Our hearts were heavy as George Floyd was eulogized this week. His murder at the hands of a Minneapolis police officer is still difficult to process 11 days after the video began circulating worldwide. The only answer as to why this happened is a culture of police brutality combined with the viral plague of white supremacy. After 244 years, our nation has yet to rectify its original sin of racism.
The reality is that we all live in a country where endemic police brutality has lined with blood the still-redlined streets of our nation. These same streets now teem with peaceful protesters, many who have fallen victim to the same police violence they are denouncing.
The death of George Floyd — and other Black people before him killed at the hands of the police — is an affront to our organizational value of fairness and equity. To combat this violence against Black Americans, MEDA strongly commits to immediately taking the following actions:
- MEDA vows to reach out and further engage with Black leaders and organizations, leveraging our long-term relationships to actively listen, hearing those who may have not been heard prior in their asks for bold policy change that mandates fair treatment under the law.
- MEDA vows to echo the call for justice as proposed by George Floyd’s family.
- MEDA vows our support for peaceful protests as a means to putting forth a critical message of support for Black Americans,
- and sparking real, transformative change.
- MEDA vows to use our voice and place at the table to stamp out police brutality against the Black community, recognizing that such incidents have not just occurred in Ferguson or Louisville or Minneapolis, but in our own Bay Area backyard.

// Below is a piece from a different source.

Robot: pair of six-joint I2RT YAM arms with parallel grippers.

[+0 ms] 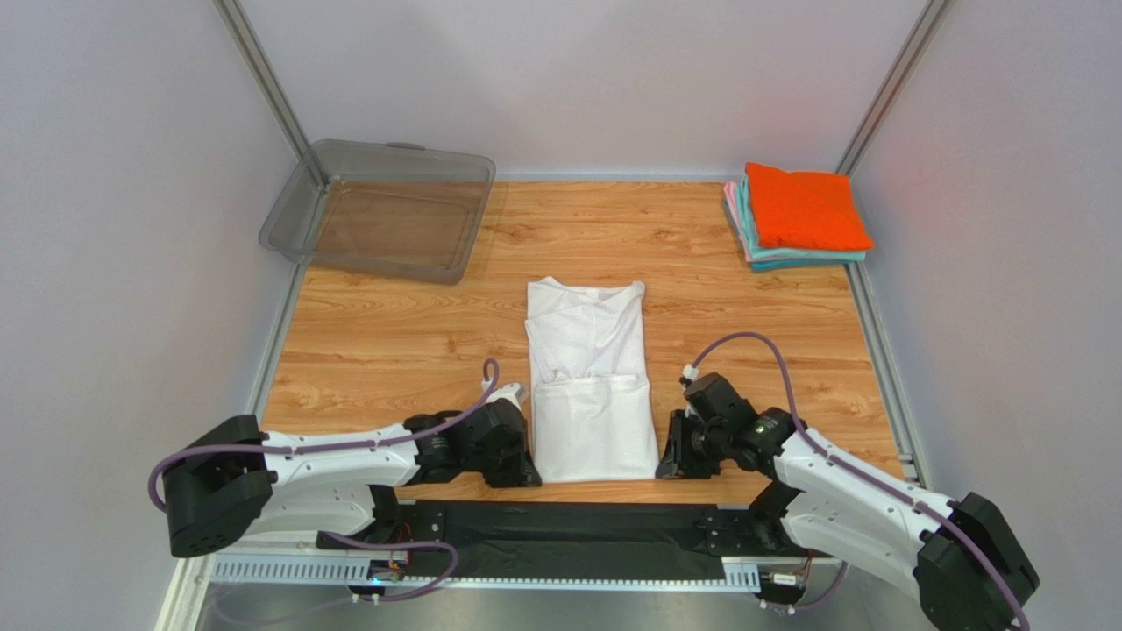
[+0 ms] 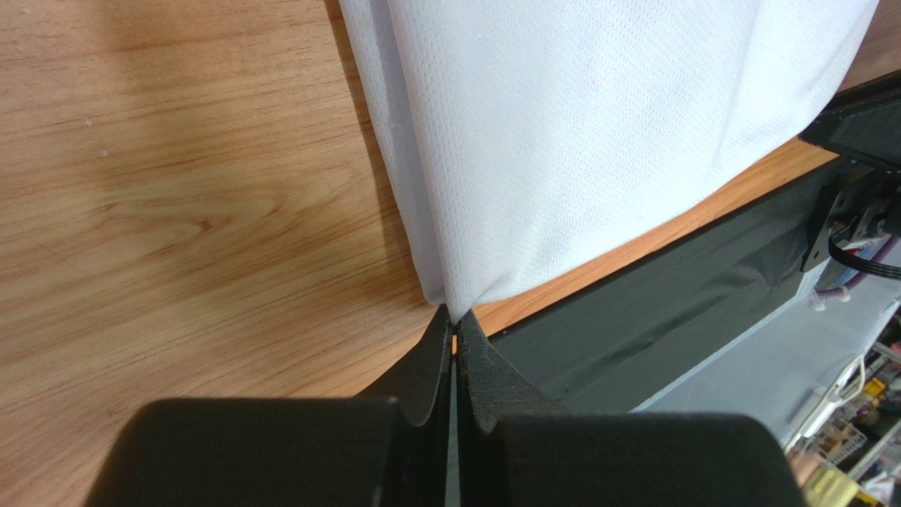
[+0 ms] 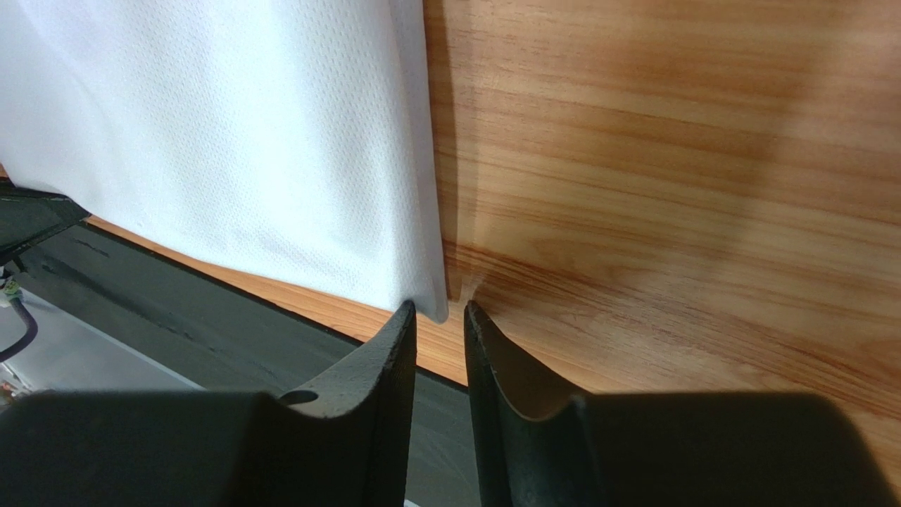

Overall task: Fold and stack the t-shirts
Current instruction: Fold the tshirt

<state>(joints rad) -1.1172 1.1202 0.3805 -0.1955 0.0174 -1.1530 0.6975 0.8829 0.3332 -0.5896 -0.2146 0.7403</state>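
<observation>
A white t-shirt (image 1: 586,381) lies in the middle of the table, folded into a narrow strip with its lower part doubled up. My left gripper (image 1: 530,467) is at its near left corner; the left wrist view shows the jaws (image 2: 455,315) shut on the tip of the white cloth (image 2: 592,127). My right gripper (image 1: 663,463) is at the near right corner. In the right wrist view its fingers (image 3: 439,308) stand a little apart, and the shirt's corner (image 3: 212,137) sits at the tips, unclamped. Folded t-shirts (image 1: 801,214) are stacked at the back right, orange on top of teal and pink.
A clear grey plastic bin (image 1: 382,208) stands at the back left corner. A black strip (image 1: 580,539) runs along the table's near edge, just behind both grippers. White walls and metal posts close in the wooden table (image 1: 395,329).
</observation>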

This history of local prejudice is evidenced by: SFPD texts, discovered in 2011-12, calling African Americans a number of racial slurs and inciting racial violence; and the officer-involved shootings of Oscar Grant, Mario Woods and countless others.
- MEDA vows to back measures that encourage reform and strengthen the Black community. For example, we offer support to San Francisco Mayor London Breed for yesterday announcing that in the next City budget she will look to redirect funds from the Police Department to the Black community. We trust some of this funding will be earmarked to build the capacity of Black-led organizations to reverse the trend of displacement in their community.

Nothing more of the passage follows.